Although the sizing method you choose can be applied to an entire system, this is not necessarily the most efficient way to do things. If there are 5,257 objects in your system, it’s probably not a great idea to ask your computer to process that amount of information—it may take a while!
The logical choice is to split the task of duct sizing into manageable sections, such as a floor plan, a zone, or a group of air terminals fed from the same VAV box.
Alternatively, they can be used in conjunction with each other with the And and Or functions.
These options allow the designer to force the sizing ducts to meet the parameters specified for both Velocity and Friction. With the Or method, the least restrictive of either of the parameters is used.
The Equal Friction and Static Regain methods use the ASHRAE Duct Fitting Database.
Air properties are set in the Mechanical Settings dialog box, as are the available sizes of ducts used in the actual sizing calculations (see Figure 10.34 and Figure 10.35).
During the sizing process, you can also apply constraints to the branch parts of the run.
These are defined as follows: Calculated Size Only, Match Connector Size, and Larger Of Connector And Calculated (see Figure 10.36). Depending on the stage of the design or your actual role (such as consultant), you could choose to select Calculated Size Only, because the design is still in its early stages and the equipment is Generic. These settings allow you to coordinate with other model components in areas where space is limited. For example, if you have only 2′-0″of space above the ceiling, you could restrict the height of your duct to 20″.

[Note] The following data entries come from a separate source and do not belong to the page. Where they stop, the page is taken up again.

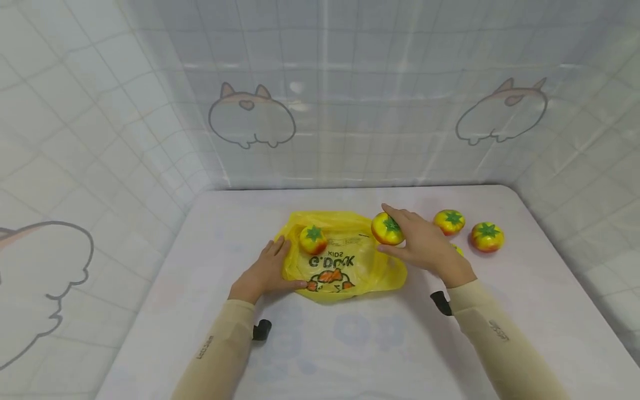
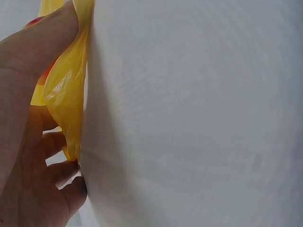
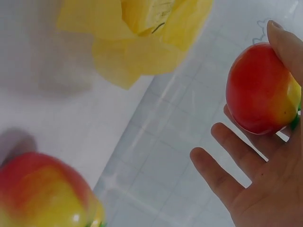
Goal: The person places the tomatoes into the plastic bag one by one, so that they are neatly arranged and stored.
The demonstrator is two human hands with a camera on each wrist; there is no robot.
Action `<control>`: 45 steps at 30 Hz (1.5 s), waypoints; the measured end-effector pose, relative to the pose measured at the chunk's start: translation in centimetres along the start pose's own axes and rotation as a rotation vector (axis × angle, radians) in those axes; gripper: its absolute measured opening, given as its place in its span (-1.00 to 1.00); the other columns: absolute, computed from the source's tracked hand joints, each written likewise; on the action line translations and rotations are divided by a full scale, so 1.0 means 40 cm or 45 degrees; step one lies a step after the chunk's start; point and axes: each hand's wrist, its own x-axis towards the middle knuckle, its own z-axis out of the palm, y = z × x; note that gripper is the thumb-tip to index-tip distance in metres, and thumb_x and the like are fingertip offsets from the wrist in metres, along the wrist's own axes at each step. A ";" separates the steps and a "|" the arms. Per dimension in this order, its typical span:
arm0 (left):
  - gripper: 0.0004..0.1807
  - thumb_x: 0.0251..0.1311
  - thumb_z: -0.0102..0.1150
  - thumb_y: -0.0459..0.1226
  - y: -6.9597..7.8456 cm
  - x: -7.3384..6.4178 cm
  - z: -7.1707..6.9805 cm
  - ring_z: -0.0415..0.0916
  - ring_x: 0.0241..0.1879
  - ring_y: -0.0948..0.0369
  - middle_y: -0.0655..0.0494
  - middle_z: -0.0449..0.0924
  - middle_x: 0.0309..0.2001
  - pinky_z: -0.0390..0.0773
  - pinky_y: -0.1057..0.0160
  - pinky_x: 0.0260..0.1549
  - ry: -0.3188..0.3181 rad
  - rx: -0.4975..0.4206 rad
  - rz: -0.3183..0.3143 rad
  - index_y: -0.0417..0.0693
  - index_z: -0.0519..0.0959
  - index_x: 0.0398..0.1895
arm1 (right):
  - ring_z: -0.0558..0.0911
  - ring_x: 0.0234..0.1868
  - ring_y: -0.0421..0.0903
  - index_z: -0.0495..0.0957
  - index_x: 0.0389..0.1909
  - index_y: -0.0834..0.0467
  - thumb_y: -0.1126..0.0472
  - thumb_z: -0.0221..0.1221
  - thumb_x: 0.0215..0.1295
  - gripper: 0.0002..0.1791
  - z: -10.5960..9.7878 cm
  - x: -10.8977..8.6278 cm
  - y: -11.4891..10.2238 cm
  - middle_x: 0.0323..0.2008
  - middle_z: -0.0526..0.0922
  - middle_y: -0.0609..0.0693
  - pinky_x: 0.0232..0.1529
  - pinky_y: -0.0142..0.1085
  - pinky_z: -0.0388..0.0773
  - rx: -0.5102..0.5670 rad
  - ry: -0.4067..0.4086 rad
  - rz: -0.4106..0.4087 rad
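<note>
A yellow plastic bag (image 1: 345,264) with a printed cartoon lies with its mouth spread on the white table. One glossy yellow-and-red tomato (image 1: 313,240) with a green star-shaped top sits in it, toward the left. My left hand (image 1: 270,272) rests at the bag's left edge, fingers and thumb apart, touching the thin plastic (image 2: 68,94). Over the bag's right edge, my right hand (image 1: 422,239) grips another tomato (image 1: 386,228) between thumb and fingers. The right wrist view shows this held tomato's red underside (image 3: 258,90), with the other fingers stretched out.
Right of the bag stand two more tomatoes, a nearer-in one (image 1: 449,222) and a farther-right one (image 1: 487,237). Another tomato (image 1: 458,250) is mostly hidden behind my right hand. Pale tiled-pattern sheets (image 1: 350,111) with cartoon outlines surround the table's back and sides.
</note>
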 end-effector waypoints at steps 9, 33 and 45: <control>0.43 -0.04 0.33 0.47 -0.006 -0.008 -0.005 -0.32 0.63 -0.21 -0.10 -0.31 0.68 0.09 -0.32 0.48 -0.003 0.012 0.006 -0.09 -0.15 0.69 | 0.41 0.43 0.23 0.06 0.65 -0.09 -0.36 0.32 0.23 0.08 0.021 0.034 -0.024 0.48 0.37 0.17 0.29 0.27 0.46 -0.005 -0.041 -0.002; 0.44 -0.05 0.34 0.46 -0.005 -0.006 -0.003 -0.32 0.63 -0.22 -0.13 -0.27 0.68 0.08 -0.31 0.49 0.014 0.012 0.011 -0.12 -0.14 0.68 | 0.43 0.42 0.19 0.10 0.64 -0.07 -0.28 0.33 0.27 0.02 0.100 0.101 -0.079 0.46 0.41 0.14 0.37 0.22 0.40 -0.009 -0.108 -0.054; 0.44 -0.07 0.33 0.47 0.000 -0.001 -0.002 -0.29 0.63 -0.24 -0.15 -0.27 0.68 0.11 -0.32 0.47 0.010 0.018 0.011 -0.13 -0.12 0.68 | 0.44 0.42 0.19 0.14 0.62 0.01 -0.25 0.34 0.28 0.00 0.155 0.140 -0.107 0.45 0.41 0.17 0.40 0.17 0.39 -0.076 -0.145 -0.123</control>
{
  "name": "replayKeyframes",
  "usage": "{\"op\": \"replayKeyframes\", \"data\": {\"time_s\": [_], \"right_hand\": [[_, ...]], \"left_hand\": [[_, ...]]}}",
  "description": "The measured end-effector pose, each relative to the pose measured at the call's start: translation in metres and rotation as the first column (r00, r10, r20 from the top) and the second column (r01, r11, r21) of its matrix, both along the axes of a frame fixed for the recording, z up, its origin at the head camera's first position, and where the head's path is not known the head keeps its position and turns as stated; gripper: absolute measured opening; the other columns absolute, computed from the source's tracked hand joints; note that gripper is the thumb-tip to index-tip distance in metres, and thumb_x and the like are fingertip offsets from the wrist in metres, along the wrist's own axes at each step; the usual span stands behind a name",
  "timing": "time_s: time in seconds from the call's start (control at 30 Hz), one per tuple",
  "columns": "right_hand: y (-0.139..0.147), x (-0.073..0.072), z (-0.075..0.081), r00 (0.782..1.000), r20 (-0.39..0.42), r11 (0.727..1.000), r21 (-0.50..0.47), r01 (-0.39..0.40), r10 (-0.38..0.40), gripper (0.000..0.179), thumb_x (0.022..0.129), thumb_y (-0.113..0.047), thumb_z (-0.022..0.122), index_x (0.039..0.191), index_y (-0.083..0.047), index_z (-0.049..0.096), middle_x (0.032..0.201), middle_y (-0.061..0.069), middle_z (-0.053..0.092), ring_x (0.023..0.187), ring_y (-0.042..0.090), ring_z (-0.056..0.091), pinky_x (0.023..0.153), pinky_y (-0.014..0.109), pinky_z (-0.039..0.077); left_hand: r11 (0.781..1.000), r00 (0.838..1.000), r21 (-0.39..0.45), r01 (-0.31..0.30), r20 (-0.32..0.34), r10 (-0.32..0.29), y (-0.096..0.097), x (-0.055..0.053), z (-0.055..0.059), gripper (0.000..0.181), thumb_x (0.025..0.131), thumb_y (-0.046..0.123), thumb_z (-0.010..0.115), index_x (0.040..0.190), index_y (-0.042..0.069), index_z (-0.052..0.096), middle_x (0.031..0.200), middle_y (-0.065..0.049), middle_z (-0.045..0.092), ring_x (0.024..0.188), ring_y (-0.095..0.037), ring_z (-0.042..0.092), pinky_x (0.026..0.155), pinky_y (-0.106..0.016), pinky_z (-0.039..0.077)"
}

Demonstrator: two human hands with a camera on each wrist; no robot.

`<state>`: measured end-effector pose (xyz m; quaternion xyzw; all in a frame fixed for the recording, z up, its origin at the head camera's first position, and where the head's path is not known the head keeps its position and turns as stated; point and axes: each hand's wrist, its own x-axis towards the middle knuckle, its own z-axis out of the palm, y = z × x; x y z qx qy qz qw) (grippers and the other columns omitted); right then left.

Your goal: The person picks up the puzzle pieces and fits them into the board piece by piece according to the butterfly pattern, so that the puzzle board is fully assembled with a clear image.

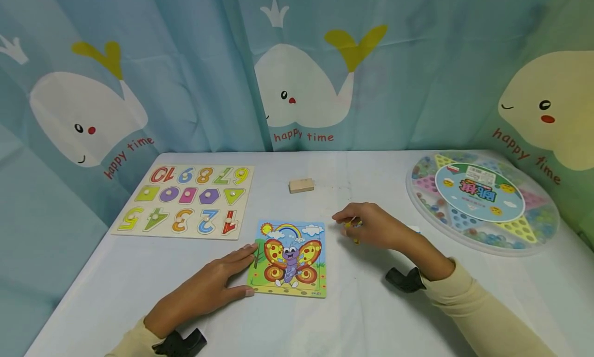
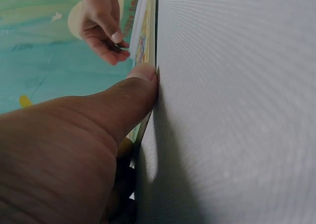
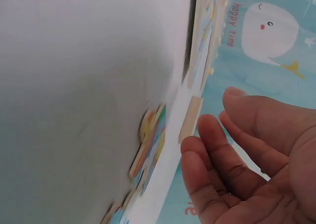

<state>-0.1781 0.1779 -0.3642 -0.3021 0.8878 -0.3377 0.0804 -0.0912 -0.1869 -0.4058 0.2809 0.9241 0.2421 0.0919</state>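
Observation:
A square butterfly puzzle board (image 1: 291, 259) lies flat on the white table. My left hand (image 1: 218, 282) rests at its left edge, fingers extended, with the thumb touching near the lower left corner; the left wrist view shows that thumb (image 2: 140, 78) against the board's side. To the right of the board, my right hand (image 1: 371, 225) hovers with loosely bent fingers. Below it are colourful puzzle pieces (image 3: 150, 145), mostly hidden in the head view except for some yellow bits (image 1: 355, 223). In the right wrist view thumb and fingers stand apart, holding nothing.
A number-and-shape peg board (image 1: 153, 210) lies at the back left. Behind the butterfly board sits a small wooden block (image 1: 301, 185). A round Chinese checkers set with marbles (image 1: 482, 202) occupies the right side. A whale-print curtain (image 1: 209, 88) hangs behind the table.

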Motion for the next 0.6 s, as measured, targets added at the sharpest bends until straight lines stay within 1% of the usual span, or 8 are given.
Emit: {"op": "replayKeyframes", "data": {"time_s": [0.17, 0.27, 0.37, 0.5, 0.6], "right_hand": [[0.007, -0.002, -0.002, 0.998, 0.024, 0.998, 0.029, 0.053, -0.053, 0.032, 0.084, 0.001, 0.071, 0.115, 0.001, 0.068, 0.11, 0.008, 0.067, 0.1, 0.026, 0.061, 0.088, 0.044, 0.053], [0.012, -0.002, -0.001, 0.997, 0.028, 0.996, 0.05, 0.072, -0.073, 0.034, 0.084, -0.002, 0.073, 0.117, 0.001, 0.067, 0.114, 0.009, 0.065, 0.104, 0.028, 0.059, 0.09, 0.045, 0.052], [0.016, -0.002, 0.0, 0.997, 0.032, 0.996, 0.06, 0.072, -0.074, 0.034, 0.085, -0.003, 0.072, 0.119, 0.001, 0.066, 0.116, 0.011, 0.064, 0.105, 0.029, 0.058, 0.091, 0.047, 0.051], [0.02, -0.002, 0.0, 0.997, 0.031, 0.996, 0.062, 0.062, -0.064, 0.035, 0.086, -0.004, 0.071, 0.12, 0.002, 0.065, 0.116, 0.013, 0.064, 0.105, 0.03, 0.059, 0.091, 0.048, 0.051], [0.023, -0.003, -0.002, 0.997, 0.024, 0.995, 0.071, 0.07, -0.072, 0.035, 0.085, -0.002, 0.071, 0.119, 0.003, 0.065, 0.115, 0.013, 0.064, 0.104, 0.029, 0.059, 0.089, 0.047, 0.052]], "left_hand": [[1.0, 1.0, -0.002, -0.006, 0.005, 0.006, 0.0, 0.0, 0.0, 0.073, 0.087, 0.041, 0.072, 0.146, 0.007, 0.045, 0.157, 0.004, 0.03, 0.142, -0.018, 0.028, 0.11, -0.039, 0.034], [1.0, 1.0, 0.002, -0.007, 0.013, 0.007, 0.0, 0.0, 0.0, 0.073, 0.087, 0.042, 0.072, 0.146, 0.008, 0.045, 0.157, 0.004, 0.03, 0.142, -0.018, 0.027, 0.11, -0.039, 0.033], [1.0, 1.0, 0.008, -0.006, 0.018, 0.006, 0.0, 0.001, 0.0, 0.072, 0.087, 0.041, 0.072, 0.145, 0.007, 0.047, 0.157, 0.004, 0.03, 0.143, -0.018, 0.027, 0.111, -0.039, 0.033], [1.0, 1.0, 0.013, 0.002, 0.002, -0.002, 0.0, 0.001, 0.0, 0.071, 0.087, 0.04, 0.072, 0.143, 0.005, 0.048, 0.156, 0.002, 0.031, 0.142, -0.02, 0.028, 0.11, -0.04, 0.034], [1.0, 1.0, 0.012, 0.007, -0.013, -0.007, 0.0, 0.001, 0.0, 0.071, 0.087, 0.041, 0.072, 0.143, 0.004, 0.048, 0.156, 0.0, 0.032, 0.142, -0.022, 0.03, 0.109, -0.041, 0.035]]}}
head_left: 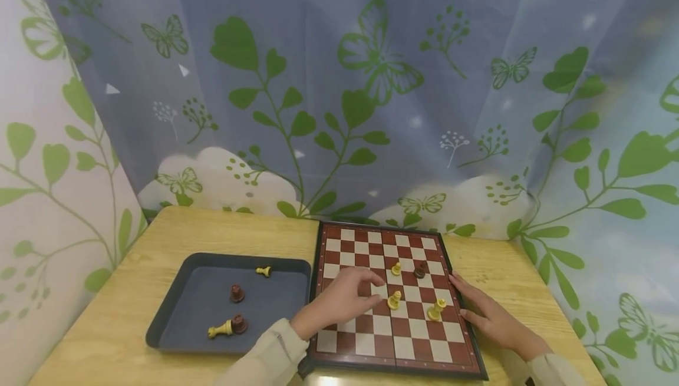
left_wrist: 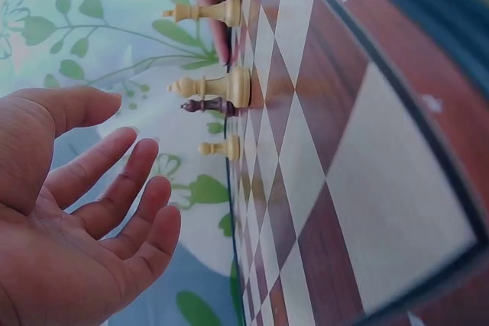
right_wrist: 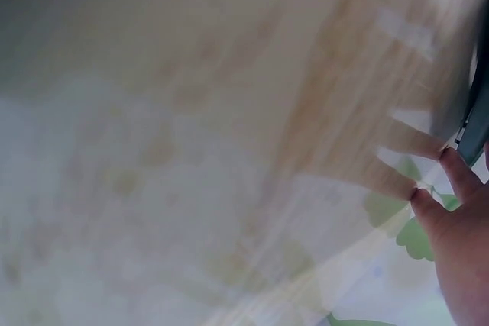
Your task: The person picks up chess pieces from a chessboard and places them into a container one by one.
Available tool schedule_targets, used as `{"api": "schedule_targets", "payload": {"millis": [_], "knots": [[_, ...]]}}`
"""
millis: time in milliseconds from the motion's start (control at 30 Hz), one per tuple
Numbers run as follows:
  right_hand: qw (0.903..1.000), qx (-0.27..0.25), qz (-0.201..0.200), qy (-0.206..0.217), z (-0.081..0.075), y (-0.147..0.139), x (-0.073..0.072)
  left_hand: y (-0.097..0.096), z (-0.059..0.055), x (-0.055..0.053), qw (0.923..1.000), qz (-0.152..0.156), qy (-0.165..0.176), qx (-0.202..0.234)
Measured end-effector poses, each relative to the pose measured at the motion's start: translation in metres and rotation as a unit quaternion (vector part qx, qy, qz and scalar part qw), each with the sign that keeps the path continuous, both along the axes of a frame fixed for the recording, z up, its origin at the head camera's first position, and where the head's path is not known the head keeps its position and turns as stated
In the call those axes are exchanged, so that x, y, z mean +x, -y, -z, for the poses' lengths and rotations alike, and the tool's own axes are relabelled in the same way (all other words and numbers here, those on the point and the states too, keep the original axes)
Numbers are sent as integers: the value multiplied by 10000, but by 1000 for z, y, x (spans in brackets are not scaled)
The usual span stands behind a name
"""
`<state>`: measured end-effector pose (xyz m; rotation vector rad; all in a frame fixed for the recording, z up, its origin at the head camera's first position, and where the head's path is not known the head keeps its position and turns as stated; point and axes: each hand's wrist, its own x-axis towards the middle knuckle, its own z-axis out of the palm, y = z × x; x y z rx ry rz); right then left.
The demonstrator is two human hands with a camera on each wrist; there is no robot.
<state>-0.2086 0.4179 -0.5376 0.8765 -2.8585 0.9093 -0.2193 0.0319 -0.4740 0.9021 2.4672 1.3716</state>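
Observation:
A red and white chessboard (head_left: 373, 345) lies unfolded on the table. Over its middle hovers my left hand (head_left: 347, 296), fingers loosely bent and holding nothing; the left wrist view also shows bare fingers apart from the pieces. Just right of its fingertips stands a yellow bishop (head_left: 394, 300). Behind that are a yellow pawn (head_left: 396, 269) and a dark brown chess piece (head_left: 421, 270). A tall yellow chess piece (head_left: 437, 309) stands nearer my right hand (head_left: 493, 318), whose fingers touch the board's right edge. In the right wrist view that hand is only partly visible.
Left of the board sits a dark grey tray (head_left: 180, 309). It holds a yellow pawn (head_left: 263, 271), two dark brown pieces, one a rook (head_left: 237, 293), and a yellow piece (head_left: 220, 329) on its side. A patterned curtain (head_left: 318, 109) hangs behind the wooden table (head_left: 239, 233).

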Motion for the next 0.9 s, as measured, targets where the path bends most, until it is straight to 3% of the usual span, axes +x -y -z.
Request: {"api": "schedule_targets", "payload": {"millis": [133, 333, 567, 900], "knots": [[10000, -31, -22, -38, 0, -1, 2, -12, 4, -9, 9994, 161, 300, 42], [9999, -10, -53, -86, -1, -1, -1, -25, 11, -21, 9991, 260, 321, 8], [9998, -51, -110, -152, -1, 0, 0, -34, 15, -27, 9963, 569, 646, -12], [9996, -1, -26, -268, -2, 0, 1, -43, 17, -33, 9967, 601, 528, -170]]}}
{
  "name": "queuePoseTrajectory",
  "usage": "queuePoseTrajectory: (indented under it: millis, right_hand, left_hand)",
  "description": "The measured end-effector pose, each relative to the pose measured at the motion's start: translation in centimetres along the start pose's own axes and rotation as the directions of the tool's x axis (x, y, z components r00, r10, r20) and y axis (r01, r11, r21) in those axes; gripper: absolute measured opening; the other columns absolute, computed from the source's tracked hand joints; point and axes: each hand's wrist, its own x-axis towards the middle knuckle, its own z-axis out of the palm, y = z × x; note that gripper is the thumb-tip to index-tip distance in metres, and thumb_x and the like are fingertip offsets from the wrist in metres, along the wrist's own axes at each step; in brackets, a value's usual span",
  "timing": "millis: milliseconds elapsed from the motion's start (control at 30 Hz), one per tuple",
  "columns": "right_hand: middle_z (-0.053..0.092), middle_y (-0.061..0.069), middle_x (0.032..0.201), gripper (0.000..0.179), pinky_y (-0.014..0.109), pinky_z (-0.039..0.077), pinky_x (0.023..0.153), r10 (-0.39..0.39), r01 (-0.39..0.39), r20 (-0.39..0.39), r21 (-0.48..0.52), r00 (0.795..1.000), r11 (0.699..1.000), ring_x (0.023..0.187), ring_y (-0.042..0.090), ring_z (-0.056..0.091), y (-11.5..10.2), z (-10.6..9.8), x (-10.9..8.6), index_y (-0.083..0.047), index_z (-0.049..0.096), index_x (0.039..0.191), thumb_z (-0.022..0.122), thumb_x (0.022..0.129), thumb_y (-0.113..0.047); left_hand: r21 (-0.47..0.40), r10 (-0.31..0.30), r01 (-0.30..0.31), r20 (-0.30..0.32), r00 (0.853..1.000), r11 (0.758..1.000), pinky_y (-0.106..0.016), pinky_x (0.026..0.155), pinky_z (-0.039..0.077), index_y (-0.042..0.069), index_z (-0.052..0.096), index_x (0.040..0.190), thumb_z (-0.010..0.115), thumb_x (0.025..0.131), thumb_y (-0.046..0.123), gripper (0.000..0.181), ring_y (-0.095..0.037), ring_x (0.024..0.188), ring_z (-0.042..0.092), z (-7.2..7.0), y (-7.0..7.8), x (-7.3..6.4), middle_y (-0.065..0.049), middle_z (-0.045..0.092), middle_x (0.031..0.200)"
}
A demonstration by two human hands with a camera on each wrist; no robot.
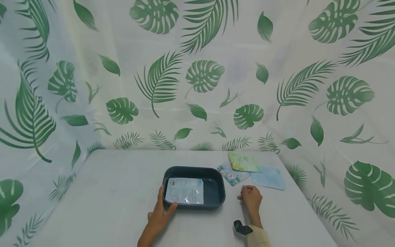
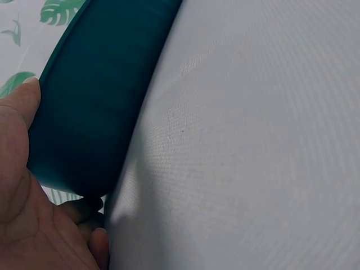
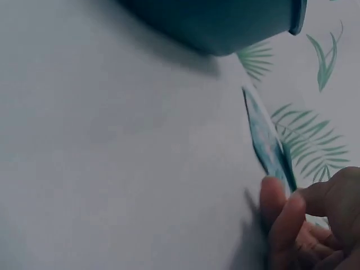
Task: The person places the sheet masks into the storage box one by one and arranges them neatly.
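Note:
A dark teal rectangular plastic bin point(image 1: 217, 192) stands on the table, its open top up. My left hand point(image 1: 160, 214) grips its near left corner, with the thumb at the front rim and the fingers along the left side. In the left wrist view the bin's outer wall point(image 2: 101, 95) lies against the thumb and fingers. Inside the bin lies a flat white printed packet point(image 1: 185, 191) with a barcode. My right hand point(image 1: 251, 199) is right of the bin, fingers loosely curled, holding nothing visible. Just beyond it lies a flower-printed packet point(image 1: 232, 175), apart from the fingers in the head view.
A green-yellow packet point(image 1: 245, 162) overlaps the floral one, and a pale blue packet point(image 1: 268, 177) lies beside them at the table's back right. The white-covered table point(image 1: 120, 192) meets a leaf-patterned curtain point(image 1: 172, 116) behind. A black strap point(image 1: 242, 228) is at the right wrist.

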Motion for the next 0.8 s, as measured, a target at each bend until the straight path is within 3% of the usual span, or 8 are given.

However, later in the project when the equipment has been specified, as a contractor you may want to select Match Connector Size and Larger Of Connector And Calculated to reduce the number of duct sizes used on the project, thereby reducing your manufacturing costs.
This dialog box also allows you to specify a limit on the size of the ducts, which can further reduce costs or give you the ability to specify, say, a continuous duct height in places where you know access is a potential issue.
A new addition to the tools in Revit MEP 2012 is the ability to add insulation and lining to a selection set that contains both ducts and duct fittings, as shown in Figure 10.37.
With this new addition comes more functionality for the user. Lining and insulation can have overrides or filters applied so that they display in the required manner, even to the extent of showing insulation as transparent with a hidden line style, as indicated in Figure 10.38.
Although lining and insulation can be added only as instance parameters, with this new functionality, the process is much easier than in previous releases. Even so, if the entire system requires lined or insulated duct, the user will have to select all ducts for the system and then specify the insulation or lining required.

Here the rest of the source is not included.